The campaign promise [about immigration reform] he [Barack Obama] made for last year cannot be accomplished this year, either. Comprehensive immigration reform will have to wait. The president needs to be as honest with Latinos as he has been with the rest of the nation.
After all, Latinos played a huge part in getting Obama elected, and if they begin to see him as just another devious Democrat, they are not likely to vote for him again.
When he finally spoke about immigration in his State of the Union address (as the very last topic he listed on his agenda), the 36 words he chose were so vague–so carefully selected to say absolutely nada that could be considered controversial–that the president lost a lot of respect from his pro-immigrant supporters.
There was no mention of a legalization plan for undocumented immigrants, no timetable for getting legislation through Congress, no stated commitment to stop the many anti-immigrant policies he inherited from the Bush administration.
Fighting words these were not. They were an insult to the intelligence of those who remember his speeches during his campaign for president. Whatever happened to the Obama who vowed that he would “never walk away from the 12 million undocumented immigrants who live, work and contribute to our country every single day” in remarks to the National Council of La Raza in 2007?
Amazingly, some immigrant rights advocates still are praising Obama’s commitment to immigration reform and relying on him to deliver the many changes he promised. After many of them persuaded Latino voters to support Obama because he was going to fix immigration, now they find it hard to acknowledge that they were wrong.
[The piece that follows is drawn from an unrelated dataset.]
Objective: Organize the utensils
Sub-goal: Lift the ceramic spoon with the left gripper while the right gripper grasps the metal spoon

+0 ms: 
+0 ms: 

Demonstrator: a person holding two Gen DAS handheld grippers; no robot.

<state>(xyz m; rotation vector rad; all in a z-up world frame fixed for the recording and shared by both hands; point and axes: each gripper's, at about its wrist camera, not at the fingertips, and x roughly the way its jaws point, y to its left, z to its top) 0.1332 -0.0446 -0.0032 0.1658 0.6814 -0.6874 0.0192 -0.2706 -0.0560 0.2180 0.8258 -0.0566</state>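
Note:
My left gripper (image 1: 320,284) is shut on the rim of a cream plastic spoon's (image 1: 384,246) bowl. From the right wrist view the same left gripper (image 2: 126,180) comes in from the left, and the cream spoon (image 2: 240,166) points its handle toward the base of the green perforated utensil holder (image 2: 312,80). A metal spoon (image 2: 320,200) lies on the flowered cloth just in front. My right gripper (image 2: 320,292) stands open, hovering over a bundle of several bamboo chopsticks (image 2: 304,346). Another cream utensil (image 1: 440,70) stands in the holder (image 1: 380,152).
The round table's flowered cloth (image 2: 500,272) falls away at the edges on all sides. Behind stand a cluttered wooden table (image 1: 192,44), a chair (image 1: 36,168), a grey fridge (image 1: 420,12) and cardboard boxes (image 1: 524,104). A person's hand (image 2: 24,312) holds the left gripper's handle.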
They need to stop building false hopes and expectations among undocumented immigrants and start confronting the president who has betrayed them.
And if Obama wants to be re-elected in 2012, he needs to be forthright with Latinos, and he needs to speak to them pronto. Perhaps another La Raza speech is necessary.
If Obama acknowledges that his drive to reform health care has slowed progress on everything else, if he accepts responsibility for his inability to lower the unemployment rate, if he explains that he has been busy with other crucial priorities, perhaps he can convince many Latino immigrants that he is still their friend. If he explains that the Democratic Party no longer has a supermajority in the Senate, that many of his fellow Democrats are scared of tackling immigration and that he lacks the votes needed to win an immigration fight this year, perhaps he still can persuade many Latinos and other immigrants to cut him some slack–at least until 2011.
But if he goes on with the recent charade, building false hopes and expectations while continuing to follow Bush’s immigration policies, Latinos will be saying “No Se Puede” to Obama when he runs for re-election in 2012.